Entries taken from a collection
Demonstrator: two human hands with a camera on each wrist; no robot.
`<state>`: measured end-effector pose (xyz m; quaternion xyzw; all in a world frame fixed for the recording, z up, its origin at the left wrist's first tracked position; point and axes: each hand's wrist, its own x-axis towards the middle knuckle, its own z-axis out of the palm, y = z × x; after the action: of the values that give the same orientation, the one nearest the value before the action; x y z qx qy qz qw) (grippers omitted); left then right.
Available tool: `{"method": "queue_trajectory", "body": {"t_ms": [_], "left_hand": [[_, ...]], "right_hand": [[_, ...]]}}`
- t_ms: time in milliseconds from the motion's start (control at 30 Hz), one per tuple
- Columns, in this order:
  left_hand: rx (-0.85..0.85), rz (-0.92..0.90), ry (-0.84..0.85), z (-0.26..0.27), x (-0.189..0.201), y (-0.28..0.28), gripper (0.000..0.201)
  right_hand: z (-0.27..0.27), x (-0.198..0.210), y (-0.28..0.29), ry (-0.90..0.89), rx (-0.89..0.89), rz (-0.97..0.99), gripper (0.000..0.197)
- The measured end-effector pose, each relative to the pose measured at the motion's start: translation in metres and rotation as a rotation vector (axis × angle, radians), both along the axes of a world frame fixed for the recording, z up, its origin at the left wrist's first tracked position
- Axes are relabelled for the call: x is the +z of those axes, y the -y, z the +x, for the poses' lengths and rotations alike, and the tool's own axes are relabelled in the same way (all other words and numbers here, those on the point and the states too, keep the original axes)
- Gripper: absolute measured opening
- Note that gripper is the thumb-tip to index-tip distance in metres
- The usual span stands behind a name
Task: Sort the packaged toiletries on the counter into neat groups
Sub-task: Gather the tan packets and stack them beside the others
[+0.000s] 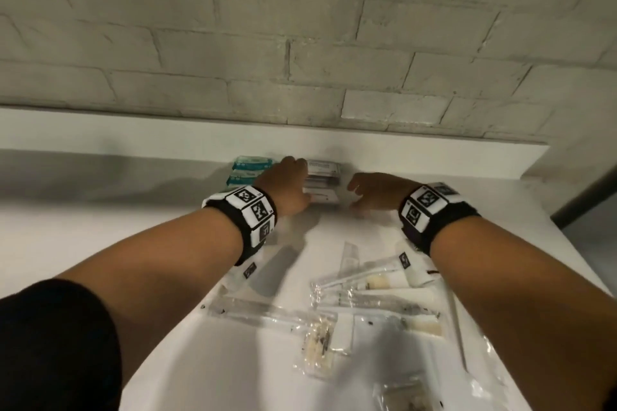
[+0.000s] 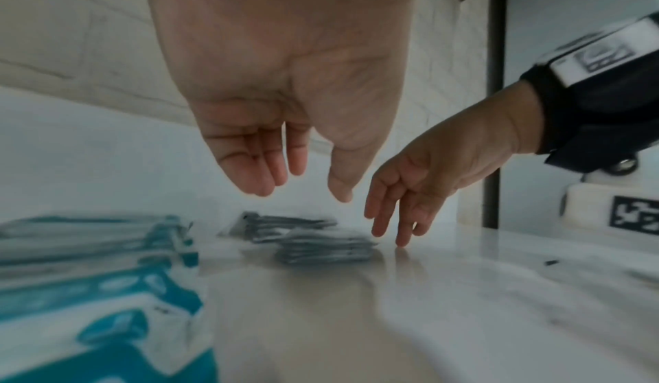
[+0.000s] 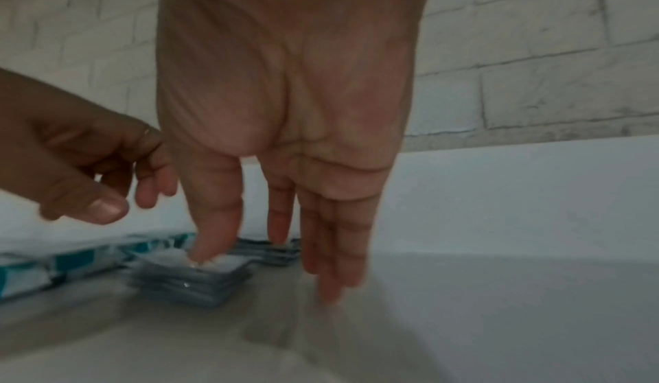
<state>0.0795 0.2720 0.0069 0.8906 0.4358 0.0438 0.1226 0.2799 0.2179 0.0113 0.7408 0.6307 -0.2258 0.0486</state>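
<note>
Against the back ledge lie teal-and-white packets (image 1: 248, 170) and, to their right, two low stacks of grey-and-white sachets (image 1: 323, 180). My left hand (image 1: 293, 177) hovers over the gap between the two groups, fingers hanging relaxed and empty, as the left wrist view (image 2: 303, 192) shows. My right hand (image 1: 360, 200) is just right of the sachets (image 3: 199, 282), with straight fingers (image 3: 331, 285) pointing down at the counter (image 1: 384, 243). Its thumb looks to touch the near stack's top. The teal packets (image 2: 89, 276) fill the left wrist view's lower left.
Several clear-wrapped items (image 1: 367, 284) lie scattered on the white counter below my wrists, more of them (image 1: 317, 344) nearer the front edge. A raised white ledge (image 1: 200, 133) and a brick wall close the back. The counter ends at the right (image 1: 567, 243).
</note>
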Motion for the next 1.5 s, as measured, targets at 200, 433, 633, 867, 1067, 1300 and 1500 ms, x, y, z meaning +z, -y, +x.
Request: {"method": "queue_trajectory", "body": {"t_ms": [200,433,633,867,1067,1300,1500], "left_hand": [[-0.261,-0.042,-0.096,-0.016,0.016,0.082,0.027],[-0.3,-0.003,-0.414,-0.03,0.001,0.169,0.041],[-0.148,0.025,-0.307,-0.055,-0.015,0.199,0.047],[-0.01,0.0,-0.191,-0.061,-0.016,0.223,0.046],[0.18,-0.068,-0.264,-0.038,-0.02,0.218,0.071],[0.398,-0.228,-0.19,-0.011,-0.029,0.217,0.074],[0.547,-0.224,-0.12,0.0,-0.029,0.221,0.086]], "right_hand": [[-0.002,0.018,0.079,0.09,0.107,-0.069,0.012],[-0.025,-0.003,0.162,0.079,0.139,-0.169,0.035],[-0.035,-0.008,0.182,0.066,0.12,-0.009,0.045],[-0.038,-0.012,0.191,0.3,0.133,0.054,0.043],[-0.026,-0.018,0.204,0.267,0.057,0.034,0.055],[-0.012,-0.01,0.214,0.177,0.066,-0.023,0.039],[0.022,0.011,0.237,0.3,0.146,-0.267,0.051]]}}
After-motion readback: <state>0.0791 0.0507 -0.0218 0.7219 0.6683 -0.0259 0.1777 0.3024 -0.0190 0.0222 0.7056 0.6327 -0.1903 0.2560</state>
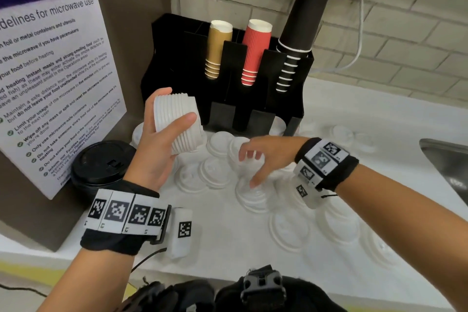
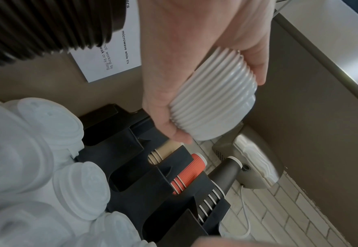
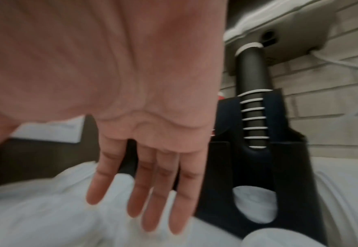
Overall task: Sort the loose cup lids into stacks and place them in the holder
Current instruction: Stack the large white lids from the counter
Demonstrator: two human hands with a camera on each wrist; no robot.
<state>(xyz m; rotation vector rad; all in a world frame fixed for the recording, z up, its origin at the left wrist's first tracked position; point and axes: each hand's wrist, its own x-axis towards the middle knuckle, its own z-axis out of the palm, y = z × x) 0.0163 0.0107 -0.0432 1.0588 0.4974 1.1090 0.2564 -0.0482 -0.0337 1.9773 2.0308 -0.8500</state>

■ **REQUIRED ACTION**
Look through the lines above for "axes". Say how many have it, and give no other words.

■ **SOLUTION TO THIS EXERCISE**
4